Nigeria's participation in the exhibition, which would last till September,
according BNC was a misappropriation of priorities and amounted to a waste of
resources.
While blaming the United Nations Education Scientific and Cultural
Organisation (UNESCO) of giving stringent conditions for the return of the
artifacts to Nigeria, he decried the attitude of the Ministry of Tourism and
the National Council of Museums and Monuments (NCMM) over the matter.
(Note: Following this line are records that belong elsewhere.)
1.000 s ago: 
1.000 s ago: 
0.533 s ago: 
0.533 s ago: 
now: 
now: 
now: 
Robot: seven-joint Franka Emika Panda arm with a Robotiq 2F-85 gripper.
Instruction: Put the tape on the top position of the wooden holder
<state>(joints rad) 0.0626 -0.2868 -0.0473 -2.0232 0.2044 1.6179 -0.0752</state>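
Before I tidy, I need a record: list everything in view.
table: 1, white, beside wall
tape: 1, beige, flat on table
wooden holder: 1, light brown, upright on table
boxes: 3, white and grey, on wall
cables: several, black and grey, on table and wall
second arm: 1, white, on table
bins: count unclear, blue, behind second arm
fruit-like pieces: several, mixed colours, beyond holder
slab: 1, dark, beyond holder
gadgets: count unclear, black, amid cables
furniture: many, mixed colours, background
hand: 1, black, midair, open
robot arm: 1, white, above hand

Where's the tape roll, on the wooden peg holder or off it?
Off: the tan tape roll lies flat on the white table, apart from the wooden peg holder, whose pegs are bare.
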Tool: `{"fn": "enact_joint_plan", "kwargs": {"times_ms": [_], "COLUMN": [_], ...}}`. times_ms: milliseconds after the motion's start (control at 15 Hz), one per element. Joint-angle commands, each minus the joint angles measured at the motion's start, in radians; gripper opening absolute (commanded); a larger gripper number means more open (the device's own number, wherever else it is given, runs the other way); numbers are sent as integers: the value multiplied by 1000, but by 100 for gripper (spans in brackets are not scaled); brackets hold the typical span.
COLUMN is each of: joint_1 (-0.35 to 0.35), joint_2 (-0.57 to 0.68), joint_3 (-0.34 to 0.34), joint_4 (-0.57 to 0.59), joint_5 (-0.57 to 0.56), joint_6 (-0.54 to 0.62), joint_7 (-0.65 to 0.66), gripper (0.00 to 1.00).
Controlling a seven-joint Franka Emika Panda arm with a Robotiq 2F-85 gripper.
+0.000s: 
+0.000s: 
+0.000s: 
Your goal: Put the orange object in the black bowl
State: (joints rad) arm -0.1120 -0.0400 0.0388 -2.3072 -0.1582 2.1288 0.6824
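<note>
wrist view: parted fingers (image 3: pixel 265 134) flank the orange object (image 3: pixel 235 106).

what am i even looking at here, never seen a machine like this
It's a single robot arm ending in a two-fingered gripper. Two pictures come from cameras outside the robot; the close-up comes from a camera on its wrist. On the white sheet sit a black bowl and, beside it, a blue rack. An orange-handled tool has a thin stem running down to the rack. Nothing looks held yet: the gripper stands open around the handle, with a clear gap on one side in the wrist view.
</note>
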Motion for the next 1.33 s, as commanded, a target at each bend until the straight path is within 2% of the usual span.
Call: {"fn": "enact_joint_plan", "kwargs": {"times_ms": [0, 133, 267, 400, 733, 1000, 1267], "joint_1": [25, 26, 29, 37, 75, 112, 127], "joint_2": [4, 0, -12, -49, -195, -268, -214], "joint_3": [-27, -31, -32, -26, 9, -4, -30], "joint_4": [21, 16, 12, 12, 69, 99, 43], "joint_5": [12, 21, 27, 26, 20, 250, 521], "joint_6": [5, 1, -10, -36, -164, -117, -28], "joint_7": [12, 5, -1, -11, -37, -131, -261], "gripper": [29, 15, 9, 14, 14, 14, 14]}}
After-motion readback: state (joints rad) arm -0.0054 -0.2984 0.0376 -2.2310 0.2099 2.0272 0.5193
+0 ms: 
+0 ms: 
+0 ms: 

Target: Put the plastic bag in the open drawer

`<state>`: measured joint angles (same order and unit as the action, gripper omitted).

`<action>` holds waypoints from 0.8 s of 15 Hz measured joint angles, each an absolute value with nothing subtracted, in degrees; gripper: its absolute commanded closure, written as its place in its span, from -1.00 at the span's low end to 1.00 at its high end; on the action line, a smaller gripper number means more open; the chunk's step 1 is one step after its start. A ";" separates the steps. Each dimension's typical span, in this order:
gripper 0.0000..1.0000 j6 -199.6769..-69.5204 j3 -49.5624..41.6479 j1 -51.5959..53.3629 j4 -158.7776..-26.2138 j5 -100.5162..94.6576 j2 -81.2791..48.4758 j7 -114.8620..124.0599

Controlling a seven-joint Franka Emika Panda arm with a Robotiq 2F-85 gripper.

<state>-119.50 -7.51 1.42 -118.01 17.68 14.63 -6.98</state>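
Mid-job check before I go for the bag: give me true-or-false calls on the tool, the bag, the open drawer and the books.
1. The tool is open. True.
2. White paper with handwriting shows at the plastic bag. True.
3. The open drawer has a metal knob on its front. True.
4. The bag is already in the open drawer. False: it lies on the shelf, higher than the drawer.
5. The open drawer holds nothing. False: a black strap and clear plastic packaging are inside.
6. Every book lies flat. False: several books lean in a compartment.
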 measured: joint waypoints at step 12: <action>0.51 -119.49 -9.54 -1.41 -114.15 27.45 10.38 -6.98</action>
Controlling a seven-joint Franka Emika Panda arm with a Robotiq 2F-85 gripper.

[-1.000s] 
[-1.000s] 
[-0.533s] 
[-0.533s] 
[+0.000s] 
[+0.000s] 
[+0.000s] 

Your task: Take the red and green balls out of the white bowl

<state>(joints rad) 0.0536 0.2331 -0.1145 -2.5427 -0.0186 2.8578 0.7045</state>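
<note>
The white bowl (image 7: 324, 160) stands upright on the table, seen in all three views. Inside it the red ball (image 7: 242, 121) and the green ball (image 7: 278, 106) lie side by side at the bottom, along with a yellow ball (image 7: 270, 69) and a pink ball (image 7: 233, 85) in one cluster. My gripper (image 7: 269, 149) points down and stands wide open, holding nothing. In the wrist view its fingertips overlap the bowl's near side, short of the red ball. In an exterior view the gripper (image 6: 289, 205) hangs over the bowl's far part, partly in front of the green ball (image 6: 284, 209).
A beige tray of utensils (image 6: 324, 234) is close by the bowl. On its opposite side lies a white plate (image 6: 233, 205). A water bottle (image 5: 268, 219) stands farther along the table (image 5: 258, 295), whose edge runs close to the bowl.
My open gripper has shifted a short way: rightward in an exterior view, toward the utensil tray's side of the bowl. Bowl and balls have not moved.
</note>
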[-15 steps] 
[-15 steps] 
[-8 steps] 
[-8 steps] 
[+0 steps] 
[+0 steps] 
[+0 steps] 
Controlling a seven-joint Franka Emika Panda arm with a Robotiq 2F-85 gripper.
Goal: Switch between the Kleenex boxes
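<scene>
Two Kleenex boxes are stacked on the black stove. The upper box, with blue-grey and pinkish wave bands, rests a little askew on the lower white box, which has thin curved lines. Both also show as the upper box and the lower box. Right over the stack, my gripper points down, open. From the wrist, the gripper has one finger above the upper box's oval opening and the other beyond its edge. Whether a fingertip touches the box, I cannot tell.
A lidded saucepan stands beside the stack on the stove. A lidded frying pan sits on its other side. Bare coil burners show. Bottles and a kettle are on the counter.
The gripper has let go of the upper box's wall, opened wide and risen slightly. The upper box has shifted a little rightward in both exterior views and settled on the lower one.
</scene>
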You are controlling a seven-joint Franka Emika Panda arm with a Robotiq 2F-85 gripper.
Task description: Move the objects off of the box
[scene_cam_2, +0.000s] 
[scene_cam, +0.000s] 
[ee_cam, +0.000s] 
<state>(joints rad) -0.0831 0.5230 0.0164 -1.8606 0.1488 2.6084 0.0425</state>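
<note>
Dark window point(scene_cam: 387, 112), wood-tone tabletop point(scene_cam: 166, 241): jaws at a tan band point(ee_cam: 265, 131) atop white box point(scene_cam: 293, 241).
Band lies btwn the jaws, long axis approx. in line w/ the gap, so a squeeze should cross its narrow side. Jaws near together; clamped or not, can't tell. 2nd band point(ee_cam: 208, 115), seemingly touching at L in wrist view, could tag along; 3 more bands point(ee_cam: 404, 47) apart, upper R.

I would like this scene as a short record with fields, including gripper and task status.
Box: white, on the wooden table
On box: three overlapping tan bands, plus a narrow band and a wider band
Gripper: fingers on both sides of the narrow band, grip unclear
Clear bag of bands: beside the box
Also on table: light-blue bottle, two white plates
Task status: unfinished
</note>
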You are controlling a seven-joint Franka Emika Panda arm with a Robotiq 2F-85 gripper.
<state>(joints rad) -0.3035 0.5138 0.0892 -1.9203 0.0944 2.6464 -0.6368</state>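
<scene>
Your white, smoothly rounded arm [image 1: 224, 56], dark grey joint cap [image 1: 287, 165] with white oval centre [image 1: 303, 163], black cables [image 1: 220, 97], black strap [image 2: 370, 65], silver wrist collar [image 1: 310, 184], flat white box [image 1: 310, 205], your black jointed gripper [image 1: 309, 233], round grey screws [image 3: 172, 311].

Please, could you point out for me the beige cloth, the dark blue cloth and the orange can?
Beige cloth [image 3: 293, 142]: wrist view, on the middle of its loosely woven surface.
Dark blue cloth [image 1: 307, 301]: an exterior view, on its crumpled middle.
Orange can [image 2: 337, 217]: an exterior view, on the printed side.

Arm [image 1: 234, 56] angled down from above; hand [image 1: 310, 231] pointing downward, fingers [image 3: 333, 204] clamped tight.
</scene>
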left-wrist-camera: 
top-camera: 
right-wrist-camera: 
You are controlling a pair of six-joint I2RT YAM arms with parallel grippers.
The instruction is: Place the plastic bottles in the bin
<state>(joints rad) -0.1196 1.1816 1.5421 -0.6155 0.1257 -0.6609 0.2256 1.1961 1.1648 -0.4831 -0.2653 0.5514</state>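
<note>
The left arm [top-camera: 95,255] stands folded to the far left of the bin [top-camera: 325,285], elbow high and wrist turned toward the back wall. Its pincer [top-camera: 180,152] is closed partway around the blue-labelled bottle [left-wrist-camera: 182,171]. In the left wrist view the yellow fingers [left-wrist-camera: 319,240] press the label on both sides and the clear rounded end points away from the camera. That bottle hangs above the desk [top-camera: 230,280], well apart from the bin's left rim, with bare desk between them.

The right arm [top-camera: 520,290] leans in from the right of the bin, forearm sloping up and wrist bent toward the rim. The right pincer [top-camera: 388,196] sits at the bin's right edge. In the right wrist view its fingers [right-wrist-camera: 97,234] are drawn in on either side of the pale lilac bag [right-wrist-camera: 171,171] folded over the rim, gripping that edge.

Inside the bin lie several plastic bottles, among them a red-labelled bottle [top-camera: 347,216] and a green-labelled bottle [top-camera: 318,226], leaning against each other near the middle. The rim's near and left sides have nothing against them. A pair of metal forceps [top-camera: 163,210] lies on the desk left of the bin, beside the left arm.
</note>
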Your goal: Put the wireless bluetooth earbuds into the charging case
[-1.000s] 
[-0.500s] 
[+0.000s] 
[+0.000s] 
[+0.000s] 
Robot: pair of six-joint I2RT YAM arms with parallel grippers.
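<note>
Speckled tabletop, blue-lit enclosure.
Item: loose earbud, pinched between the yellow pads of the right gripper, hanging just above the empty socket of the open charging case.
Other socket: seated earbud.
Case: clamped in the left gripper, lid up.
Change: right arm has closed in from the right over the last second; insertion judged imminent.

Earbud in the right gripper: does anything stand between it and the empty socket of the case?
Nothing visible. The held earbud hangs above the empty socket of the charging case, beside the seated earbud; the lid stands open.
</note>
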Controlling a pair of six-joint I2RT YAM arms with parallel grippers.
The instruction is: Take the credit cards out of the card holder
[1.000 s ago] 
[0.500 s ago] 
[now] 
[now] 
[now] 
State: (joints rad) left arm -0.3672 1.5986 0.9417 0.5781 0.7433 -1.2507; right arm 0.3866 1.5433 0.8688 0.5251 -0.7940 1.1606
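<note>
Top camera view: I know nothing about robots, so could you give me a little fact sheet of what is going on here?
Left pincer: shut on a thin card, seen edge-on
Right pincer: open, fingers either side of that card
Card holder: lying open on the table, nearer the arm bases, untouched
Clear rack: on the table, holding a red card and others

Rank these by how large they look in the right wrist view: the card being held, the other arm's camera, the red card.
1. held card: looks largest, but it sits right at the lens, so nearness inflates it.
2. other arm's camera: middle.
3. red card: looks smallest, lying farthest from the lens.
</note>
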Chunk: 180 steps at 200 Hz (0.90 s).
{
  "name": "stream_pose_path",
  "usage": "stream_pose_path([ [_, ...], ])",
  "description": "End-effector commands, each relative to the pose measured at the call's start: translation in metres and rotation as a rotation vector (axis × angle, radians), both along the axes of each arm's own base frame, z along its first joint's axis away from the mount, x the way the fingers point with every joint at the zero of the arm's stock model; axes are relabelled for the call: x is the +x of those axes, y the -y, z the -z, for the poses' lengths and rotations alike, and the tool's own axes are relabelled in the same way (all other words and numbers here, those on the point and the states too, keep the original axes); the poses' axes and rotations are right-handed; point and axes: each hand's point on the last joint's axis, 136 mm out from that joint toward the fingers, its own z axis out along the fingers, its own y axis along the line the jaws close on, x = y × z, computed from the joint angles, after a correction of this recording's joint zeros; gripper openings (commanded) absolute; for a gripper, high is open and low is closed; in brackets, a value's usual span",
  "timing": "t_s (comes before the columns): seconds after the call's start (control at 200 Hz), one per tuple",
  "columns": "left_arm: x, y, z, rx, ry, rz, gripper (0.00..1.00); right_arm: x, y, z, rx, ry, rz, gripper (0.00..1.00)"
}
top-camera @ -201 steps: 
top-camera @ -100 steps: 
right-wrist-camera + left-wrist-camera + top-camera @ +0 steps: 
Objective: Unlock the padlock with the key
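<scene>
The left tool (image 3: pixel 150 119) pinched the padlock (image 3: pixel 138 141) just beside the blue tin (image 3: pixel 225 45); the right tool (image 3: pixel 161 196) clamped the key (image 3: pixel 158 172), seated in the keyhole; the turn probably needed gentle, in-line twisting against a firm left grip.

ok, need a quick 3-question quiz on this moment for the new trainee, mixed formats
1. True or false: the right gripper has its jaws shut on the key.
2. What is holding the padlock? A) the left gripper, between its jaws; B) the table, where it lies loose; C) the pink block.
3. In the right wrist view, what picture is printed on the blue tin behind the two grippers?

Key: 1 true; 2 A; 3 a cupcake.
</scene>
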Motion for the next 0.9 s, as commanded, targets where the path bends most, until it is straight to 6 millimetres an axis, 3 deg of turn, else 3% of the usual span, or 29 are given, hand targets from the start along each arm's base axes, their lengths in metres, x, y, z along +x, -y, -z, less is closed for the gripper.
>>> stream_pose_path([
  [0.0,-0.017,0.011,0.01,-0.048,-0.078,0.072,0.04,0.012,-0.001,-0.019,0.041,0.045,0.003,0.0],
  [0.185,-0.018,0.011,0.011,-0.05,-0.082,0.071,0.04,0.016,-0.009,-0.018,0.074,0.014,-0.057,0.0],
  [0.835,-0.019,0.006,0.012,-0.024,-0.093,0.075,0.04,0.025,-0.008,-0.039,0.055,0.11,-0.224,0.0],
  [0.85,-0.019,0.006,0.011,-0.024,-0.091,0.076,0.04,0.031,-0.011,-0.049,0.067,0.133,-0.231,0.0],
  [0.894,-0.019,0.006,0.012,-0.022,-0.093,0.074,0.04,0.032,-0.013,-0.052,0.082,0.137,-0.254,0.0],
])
Specifically, he called on the ministry to make public the report of the
panel set up to look into ways of recovering the stolen artifacts. The panel
visited Benin December last year. Edokpolor described the artifacts as
"prisoners of war, most of whom were looted during the British invasion
of the ancient kingdom of Benin and others."
"The Chicago jamboree is to us a moment of sober reflection because
those charged with the task of securing and protecting the objects have been
caught in the frenzy offered by the foreign groups," he said.
"The Ministry of Tourism is using the objects' continuous incarceration
as a means of traveling abroad on the guise of seeking their release and
exhibition. We condemn in strong terms the yes-man attitude of National
Commission for Museum and Monuments in which they refuse to employ radical
measures in the reparation campaign. In our view, this is a tacit endorsement
of the continuous incarceration of the objects. UNESCO has not helped matters
because its prescribed conditions that are very stringent and almost
insurmountable. We expect that the officials of the commission will be going
to Chicago to make a peaceful protest for the release of the objects".
Some of the missing artifacts include: Oba Eweka, the 1st commemorative semi-circular
brass plaque; Uhunmun Elao- commemorative Ancestral Head; Headless Mounted
Warrior; Ivory Tusk; Brass Cork - Commemorative Altar Object; Mounted Warrior
- Horseman from the North; Okpa Eronmwon - Brass Cockerel; Ikenga'Obo - Altar
of the Hand; Obobu Bell - Janus Headed Brass Bell; Oba Akengboi -
commemorative Brass Plaque; Ahiamwen'Oro - Bird of Prophesy or Bird of
Disaster; Ohuan Eronmwon - A pair Brass Sheep; Oni of Ife - Miniature Brass
Figurine; Commemorative Trophy Head; Brass Leopard; Brass Python Head.